• _Exercise requirements_
Repeat every line of the data exactly; no picture belongs in the copy.

• _Information shown_
::::::
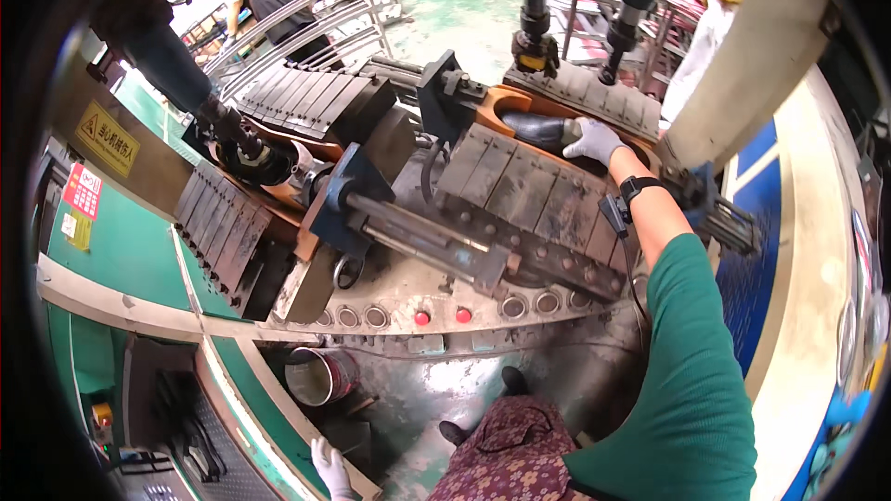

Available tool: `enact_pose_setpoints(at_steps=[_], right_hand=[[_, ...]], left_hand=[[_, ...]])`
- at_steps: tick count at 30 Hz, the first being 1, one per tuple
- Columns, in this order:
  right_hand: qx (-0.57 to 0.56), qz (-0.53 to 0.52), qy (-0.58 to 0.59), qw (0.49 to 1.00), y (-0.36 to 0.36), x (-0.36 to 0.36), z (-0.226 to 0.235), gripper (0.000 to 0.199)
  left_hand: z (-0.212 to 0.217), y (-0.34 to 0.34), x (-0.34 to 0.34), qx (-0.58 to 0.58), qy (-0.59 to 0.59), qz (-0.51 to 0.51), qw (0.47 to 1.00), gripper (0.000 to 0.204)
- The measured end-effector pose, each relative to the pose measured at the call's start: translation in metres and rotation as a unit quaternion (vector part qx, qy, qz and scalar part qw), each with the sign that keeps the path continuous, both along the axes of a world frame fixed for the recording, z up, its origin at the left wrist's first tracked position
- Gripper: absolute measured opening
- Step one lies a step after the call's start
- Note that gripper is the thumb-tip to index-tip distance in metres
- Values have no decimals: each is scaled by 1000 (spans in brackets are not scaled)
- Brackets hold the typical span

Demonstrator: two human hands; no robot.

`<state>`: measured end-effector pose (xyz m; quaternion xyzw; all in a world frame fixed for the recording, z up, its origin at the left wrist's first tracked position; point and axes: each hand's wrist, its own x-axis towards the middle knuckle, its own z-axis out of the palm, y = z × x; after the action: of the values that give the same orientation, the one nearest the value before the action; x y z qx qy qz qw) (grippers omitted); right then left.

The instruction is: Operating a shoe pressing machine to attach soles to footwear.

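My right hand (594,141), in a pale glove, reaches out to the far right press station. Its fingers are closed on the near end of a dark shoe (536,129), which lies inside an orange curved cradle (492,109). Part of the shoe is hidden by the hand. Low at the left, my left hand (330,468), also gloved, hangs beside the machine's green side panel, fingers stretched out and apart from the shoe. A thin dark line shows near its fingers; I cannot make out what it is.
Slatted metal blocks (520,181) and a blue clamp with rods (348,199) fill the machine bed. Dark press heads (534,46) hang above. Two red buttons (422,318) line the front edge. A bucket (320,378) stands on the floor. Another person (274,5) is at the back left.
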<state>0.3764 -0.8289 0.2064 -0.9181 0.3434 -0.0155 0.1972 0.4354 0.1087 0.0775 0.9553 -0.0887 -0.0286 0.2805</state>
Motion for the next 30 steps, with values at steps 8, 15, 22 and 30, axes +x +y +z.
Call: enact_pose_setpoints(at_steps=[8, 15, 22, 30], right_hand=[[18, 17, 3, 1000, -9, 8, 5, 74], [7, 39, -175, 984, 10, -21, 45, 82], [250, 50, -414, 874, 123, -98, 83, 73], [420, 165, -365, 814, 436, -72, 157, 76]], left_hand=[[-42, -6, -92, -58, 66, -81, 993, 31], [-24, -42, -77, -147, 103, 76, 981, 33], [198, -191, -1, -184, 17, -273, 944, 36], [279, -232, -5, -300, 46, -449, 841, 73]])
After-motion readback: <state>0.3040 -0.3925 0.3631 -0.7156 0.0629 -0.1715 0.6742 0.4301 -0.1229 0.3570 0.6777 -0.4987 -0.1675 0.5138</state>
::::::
• _Written reply_
Available tool: `enact_pose_setpoints(at_steps=[_], right_hand=[[_, ...]], left_hand=[[_, ...]])`
- at_steps: tick count at 30 Hz, the first being 1, one per tuple
- Columns, in this order:
  right_hand: qx (-0.57 to 0.56), qz (-0.53 to 0.52), qy (-0.58 to 0.59), qw (0.49 to 1.00), y (-0.36 to 0.36), x (-0.36 to 0.36), z (-0.226 to 0.235), gripper (0.000 to 0.199)
  left_hand: z (-0.212 to 0.217), y (-0.34 to 0.34), x (-0.34 to 0.34), qx (-0.58 to 0.58), qy (-0.59 to 0.59), qz (-0.51 to 0.51), qw (0.47 to 1.00), gripper (0.000 to 0.204)
- The measured end-effector pose, each relative to the pose measured at the call's start: translation in metres and rotation as a unit quaternion (vector part qx, qy, qz and scalar part qw), each with the sign that keeps the path continuous, both along the axes of a world frame fixed for the recording, z up, its origin at the left wrist's first tracked position
- Gripper: absolute measured opening
- Step one lies a step after the call's start
- Note that gripper is the thumb-tip to index-tip distance in metres
- Values have no decimals: each is scaled by 1000 (spans in brackets are not scaled)
- Brackets hold the typical span

Demonstrator: two human hands; no robot.

`<state>`: measured end-effector pose (xyz m; quaternion xyzw; all in a world frame fixed for the recording, z up, its origin at the left wrist's first tracked position; point and axes: each hand's wrist, its own x-axis towards the middle knuckle, its own z-axis out of the palm, y = z × x; after the action: of the values that give the same orientation, the one nearest the value before the action; x y z qx qy qz qw) (grippers omitted); right then left.

The instruction is: Operating a shoe pressing machine to attach soles to footwear.

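My right hand (594,141), in a pale glove, reaches out to the far right press station. Its fingers are closed on the near end of a dark shoe (536,129), which lies inside an orange curved cradle (492,109). Part of the shoe is hidden by the hand. Low at the left, my left hand (330,468), also gloved, hangs beside the machine's green side panel, fingers stretched out and apart from the shoe. A thin dark line shows near its fingers; I cannot make out what it is.
Slatted metal blocks (520,181) and a blue clamp with rods (348,199) fill the machine bed. Dark press heads (534,46) hang above. Two red buttons (422,318) line the front edge. A bucket (320,378) stands on the floor. Another person (274,5) is at the back left.
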<state>0.3764 -0.8289 0.2064 -0.9181 0.3434 -0.0155 0.1972 0.4354 0.1087 0.0775 0.9553 -0.0887 -0.0286 0.2805</state>
Motion for the next 30 steps, with values at steps 8, 15, 22 and 30, axes +x +y +z.
Call: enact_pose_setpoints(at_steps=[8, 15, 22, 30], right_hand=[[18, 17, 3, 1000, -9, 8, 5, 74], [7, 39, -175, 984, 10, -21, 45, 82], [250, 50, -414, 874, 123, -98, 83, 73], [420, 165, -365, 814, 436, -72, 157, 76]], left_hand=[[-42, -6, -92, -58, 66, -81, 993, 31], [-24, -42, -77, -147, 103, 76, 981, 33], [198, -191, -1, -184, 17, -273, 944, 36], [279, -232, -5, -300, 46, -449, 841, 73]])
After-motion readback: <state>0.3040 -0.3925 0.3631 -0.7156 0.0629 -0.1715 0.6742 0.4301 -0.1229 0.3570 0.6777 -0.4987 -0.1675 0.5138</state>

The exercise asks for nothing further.